**How to complete this task**
Go through the data line by line from the top, retyping each exactly, and end with the line that contains "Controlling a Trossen".

**Given material**
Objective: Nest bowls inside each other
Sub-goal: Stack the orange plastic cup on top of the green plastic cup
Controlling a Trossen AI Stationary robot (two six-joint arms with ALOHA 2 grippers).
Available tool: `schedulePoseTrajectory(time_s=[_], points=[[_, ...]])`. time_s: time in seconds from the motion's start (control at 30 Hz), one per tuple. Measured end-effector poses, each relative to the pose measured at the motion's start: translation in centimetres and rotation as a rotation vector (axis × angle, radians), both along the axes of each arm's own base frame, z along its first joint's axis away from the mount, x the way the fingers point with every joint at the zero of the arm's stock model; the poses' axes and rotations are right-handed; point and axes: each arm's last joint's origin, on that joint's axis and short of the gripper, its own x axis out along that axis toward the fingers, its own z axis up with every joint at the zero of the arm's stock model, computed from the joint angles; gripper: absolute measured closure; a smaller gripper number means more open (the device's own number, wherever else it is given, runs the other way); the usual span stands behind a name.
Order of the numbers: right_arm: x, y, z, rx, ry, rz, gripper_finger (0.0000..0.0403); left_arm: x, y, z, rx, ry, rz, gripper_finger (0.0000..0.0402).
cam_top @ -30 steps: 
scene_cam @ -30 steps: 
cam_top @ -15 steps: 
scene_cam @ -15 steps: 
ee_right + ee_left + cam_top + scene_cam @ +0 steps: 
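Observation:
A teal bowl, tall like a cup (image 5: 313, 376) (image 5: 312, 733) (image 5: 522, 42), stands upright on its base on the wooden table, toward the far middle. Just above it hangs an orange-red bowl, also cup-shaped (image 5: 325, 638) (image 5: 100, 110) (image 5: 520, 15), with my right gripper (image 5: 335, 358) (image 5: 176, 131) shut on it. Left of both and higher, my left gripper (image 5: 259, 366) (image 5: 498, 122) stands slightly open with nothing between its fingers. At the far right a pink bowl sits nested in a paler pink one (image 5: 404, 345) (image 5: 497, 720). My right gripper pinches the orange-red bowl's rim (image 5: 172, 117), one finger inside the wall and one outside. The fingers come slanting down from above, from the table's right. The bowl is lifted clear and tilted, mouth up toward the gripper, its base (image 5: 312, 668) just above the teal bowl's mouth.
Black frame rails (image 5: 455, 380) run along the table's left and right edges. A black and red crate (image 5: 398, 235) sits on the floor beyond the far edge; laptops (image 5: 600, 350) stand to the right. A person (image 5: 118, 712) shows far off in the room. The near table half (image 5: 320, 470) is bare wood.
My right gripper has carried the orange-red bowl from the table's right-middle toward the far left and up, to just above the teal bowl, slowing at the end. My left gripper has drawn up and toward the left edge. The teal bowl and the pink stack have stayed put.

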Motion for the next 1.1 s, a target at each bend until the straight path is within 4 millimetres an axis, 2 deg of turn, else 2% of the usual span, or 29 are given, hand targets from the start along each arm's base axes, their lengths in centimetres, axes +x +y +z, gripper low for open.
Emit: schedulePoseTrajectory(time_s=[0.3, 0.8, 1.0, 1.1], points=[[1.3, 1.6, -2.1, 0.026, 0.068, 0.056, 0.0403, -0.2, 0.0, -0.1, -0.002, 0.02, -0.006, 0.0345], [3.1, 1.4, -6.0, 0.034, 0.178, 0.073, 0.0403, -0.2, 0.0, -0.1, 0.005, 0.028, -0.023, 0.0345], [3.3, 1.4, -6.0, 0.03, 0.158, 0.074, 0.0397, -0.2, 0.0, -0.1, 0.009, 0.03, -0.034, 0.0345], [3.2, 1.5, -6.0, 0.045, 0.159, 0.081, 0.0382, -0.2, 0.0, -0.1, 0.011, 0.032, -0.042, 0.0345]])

**Completed exercise**
Objective: Nest bowls inside each other
Sub-goal: Stack the orange plastic cup on top of the green plastic cup
Controlling a Trossen AI Stationary robot (two six-joint arms with ALOHA 2 grippers).

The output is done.